An early bottleneck to realizing precision medicine was that, despite the substantial literature and several
established knowledgebases that define interactions between drugs and genes, querying across them was
extremely challenging. In response to this need, the Drug-Gene Interaction database (DGIdb, dgidb.org) was
developed. Through a combination of automated processing and manual curation, drug-gene interaction
information was collected, structured, and connected (normalized) from these diverse sources of data and
entered into a database with a user-friendly search interface and an application programming interface (API).
However, linking drug and drug-gene interaction concepts across resources remains an extremely challenging
task, and aggregated drug-gene interactions are also challenging to represent in a way that highlights the utility
of the collected knowledge for precision medicine efforts. This proposal seeks to improve our ability to normalize
and interpret drug-gene interactions corresponding to patient genomic variants.
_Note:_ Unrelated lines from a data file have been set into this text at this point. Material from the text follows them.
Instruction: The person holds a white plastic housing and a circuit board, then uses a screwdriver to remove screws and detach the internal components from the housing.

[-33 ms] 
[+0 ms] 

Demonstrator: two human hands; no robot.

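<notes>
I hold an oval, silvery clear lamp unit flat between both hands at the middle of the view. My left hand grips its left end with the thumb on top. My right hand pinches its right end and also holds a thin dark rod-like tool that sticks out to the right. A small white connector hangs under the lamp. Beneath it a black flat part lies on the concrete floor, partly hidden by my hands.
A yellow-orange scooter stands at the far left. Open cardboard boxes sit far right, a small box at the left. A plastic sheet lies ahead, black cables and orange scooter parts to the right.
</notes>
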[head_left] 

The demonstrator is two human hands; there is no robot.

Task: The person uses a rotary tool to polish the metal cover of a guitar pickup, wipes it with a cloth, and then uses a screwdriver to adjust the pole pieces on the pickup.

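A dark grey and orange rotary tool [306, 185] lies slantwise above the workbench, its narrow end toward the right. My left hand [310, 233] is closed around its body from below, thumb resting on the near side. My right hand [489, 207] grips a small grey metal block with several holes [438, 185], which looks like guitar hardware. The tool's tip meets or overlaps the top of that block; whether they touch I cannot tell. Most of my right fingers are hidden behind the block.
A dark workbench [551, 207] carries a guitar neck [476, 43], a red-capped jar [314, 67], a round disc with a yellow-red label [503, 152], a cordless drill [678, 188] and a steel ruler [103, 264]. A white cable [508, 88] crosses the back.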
We will achieve this goal through two specific aims. First, the DGIdb normalization routines will be improved
through incorporation of new content and features. Among these, the DGIdb will support collections of drugs,
including combination therapies and drug classes. Also, the DGIdb will have new community submission and
curation features, allowing users to incorporate new knowledge into the database. Second, the Variant
Interpretation Aggregator database (VIAdb) will be created to normalize knowledge across several disparate
sources focused on the clinical interpretations of genomic variants. The VIAdb will operate as a stand-alone web
tool and API and will behave as a source of relevant interpretations to DGIdb. Finally, we will develop techniques
for automated identification of drug-gene interactions and variant interpretation consensus to assist community
curation efforts. If successful, this research will improve breadth and consistency of variant interpretations and
drug-gene interactions for precision medicine efforts.